A data retention policy typically defines retention rules for each data category:

Data classification — the first step is identifying and categorising all data the system processes. For a legal AI system, categories typically include: user account data, query logs, retrieved source documents, generated responses, embedding indexes, model training data, system logs, and billing records. Each category has different retention drivers.

Retention period assignment — each category is assigned a retention period based on the longest applicable requirement. Query logs might be retained for 12 months for service improvement, then anonymised. Generated responses with audit trails might be retained for 7 years to match Belgian accounting record requirements. Embedding indexes for repealed legislation might be archived rather than deleted, as historical research may require them.

Deletion and anonymisation — when the retention period expires, data is either permanently deleted or anonymised (stripped of personal identifiers while retaining aggregate patterns). The policy specifies which approach applies to each category. Under GDPR, anonymisation is an acceptable alternative to deletion if the data can no longer be linked to individuals.

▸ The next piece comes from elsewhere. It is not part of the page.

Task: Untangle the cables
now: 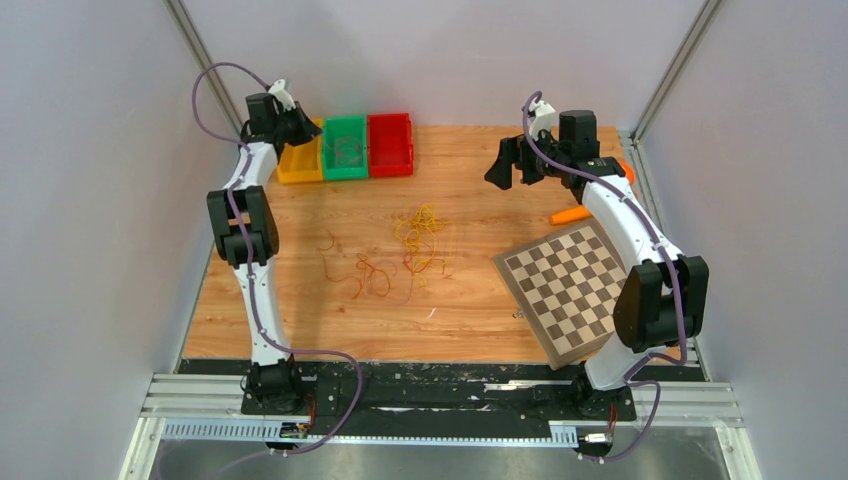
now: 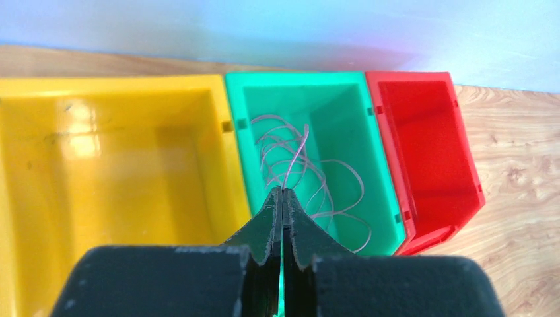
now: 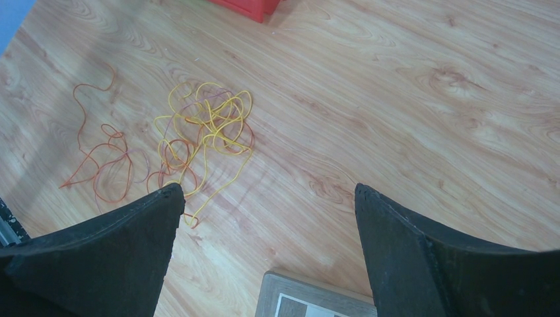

Implementation — retention policies are enforced through automated systems that track data age and trigger deletion workflows. Manual deletion is unreliable at scale. The implementation must handle dependencies — for example, a user account cannot be deleted while associated billing records are still within their retention period.

Review and updates — retention periods must be reviewed regularly (typically annually) to account for changes in legislation, business needs, or regulatory guidance. The Belgian Data Protection Authority (GBA/APD) may issue sector-specific guidance that affects retention periods.

For AI systems specifically, the policy must address model-specific concerns: can training data be deleted if it has already influenced model weights? How long should prompt-response pairs be retained for evaluation purposes? What happens to embeddings when the underlying source document is updated or deleted?

Common questions

Q: Can retention periods differ for the same data depending on its purpose?

A: Yes. The same data may be subject to different retention periods for different purposes. For example, a query log might be retained for 30 days for debugging, 12 months for service improvement analytics (anonymised after 30 days), and 7 years if it forms part of an audit trail for professional advice. The longest applicable period governs actual deletion, but access restrictions can enforce purpose limitation before that.

Q: What happens when a user requests data deletion under GDPR?

A: A data subject’s right to erasure (Article 17 GDPR) requires deletion of personal data unless a legal exception applies. Legal obligations (tax record keeping), legitimate interests (fraud prevention), or legal claims (professional liability) can justify continued retention. The retention policy should pre-define which exceptions apply to each data category so that deletion requests can be handled consistently.